Heavily improve performance of normal UTF-8 decoding

EngineHub · Oct 2, 2024 · 6e4c766 · 6e4c766
1 parent 4fc44fa
commit 6e4c766
Showing 1 changed file with 88 additions and 16 deletions.
diff --git a/stream/src/main/java/org/enginehub/linbus/stream/impl/LinNbtReader.java b/stream/src/main/java/org/enginehub/linbus/stream/impl/LinNbtReader.java
@@ -30,7 +30,10 @@
 import java.io.DataInputStream;
 import java.io.IOException;
 import java.nio.ByteBuffer;
+import java.nio.CharBuffer;
 import java.nio.charset.CharacterCodingException;
+import java.nio.charset.CharsetDecoder;
+import java.nio.charset.CoderResult;
 import java.nio.charset.StandardCharsets;
 import java.util.ArrayDeque;
 import java.util.Deque;
@@ -65,7 +68,7 @@ public class LinNbtReader implements LinStream {
      */
     private static final int THREE_BYTE_SURROGATE_CONTINUATION = 0b1010_0000;
 
-    private static StringEncoding getGuaranteedStringEncoding(byte[] bytes) {
+    private static StringEncoding getGuaranteedStringEncoding(ByteBuffer bytes) {
         // The differences between the modified UTF-8 format and the standard UTF-8 format are the following:
         // The null byte '\u0000' is encoded in 2-byte format rather than 1-byte, so that the encoded strings never have embedded nulls.

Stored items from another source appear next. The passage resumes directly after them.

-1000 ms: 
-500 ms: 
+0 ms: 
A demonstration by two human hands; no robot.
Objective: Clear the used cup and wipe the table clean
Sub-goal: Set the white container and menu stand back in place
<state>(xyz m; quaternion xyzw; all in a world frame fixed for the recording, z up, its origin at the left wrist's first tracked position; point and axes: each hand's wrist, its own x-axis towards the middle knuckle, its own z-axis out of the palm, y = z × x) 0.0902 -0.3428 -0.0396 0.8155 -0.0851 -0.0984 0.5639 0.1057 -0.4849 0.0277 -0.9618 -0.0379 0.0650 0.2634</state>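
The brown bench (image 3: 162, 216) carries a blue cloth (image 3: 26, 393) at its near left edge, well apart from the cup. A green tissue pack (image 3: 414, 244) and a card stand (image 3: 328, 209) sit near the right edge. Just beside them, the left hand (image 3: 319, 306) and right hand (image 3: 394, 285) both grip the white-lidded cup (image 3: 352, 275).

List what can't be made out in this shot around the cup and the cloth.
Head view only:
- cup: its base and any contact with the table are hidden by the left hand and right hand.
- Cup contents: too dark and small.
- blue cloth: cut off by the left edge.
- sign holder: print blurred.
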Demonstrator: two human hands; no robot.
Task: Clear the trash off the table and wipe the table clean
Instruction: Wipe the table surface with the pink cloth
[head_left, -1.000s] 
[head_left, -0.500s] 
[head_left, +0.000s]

         // Only the 1-byte, 2-byte, and 3-byte formats are used.
@@ -75,7 +78,8 @@ private static StringEncoding getGuaranteedStringEncoding(byte[] bytes) {
         // So we can't use those as a definitive indicator of modified UTF-8 or not.
         boolean sawTwoByteNullStart = false;
         boolean sawThreeByteSurrogateStart = false;
-        for (byte b : bytes) {
+        for (int i = 0; i < bytes.remaining(); i++) {
+            byte b = bytes.get(i);
             if (b == TWO_BYTE_NULL_START) {
                 sawTwoByteNullStart = true;
             } else if (sawTwoByteNullStart) {
@@ -165,12 +169,75 @@ private enum StringEncoding {
         UNKNOWN,
     }
 
+    private static final class NormalUtf8Decoder {
+        private final CharsetDecoder decoder = StandardCharsets.UTF_8.newDecoder();
+        // Default to some small allocation that is likely to cover most strings.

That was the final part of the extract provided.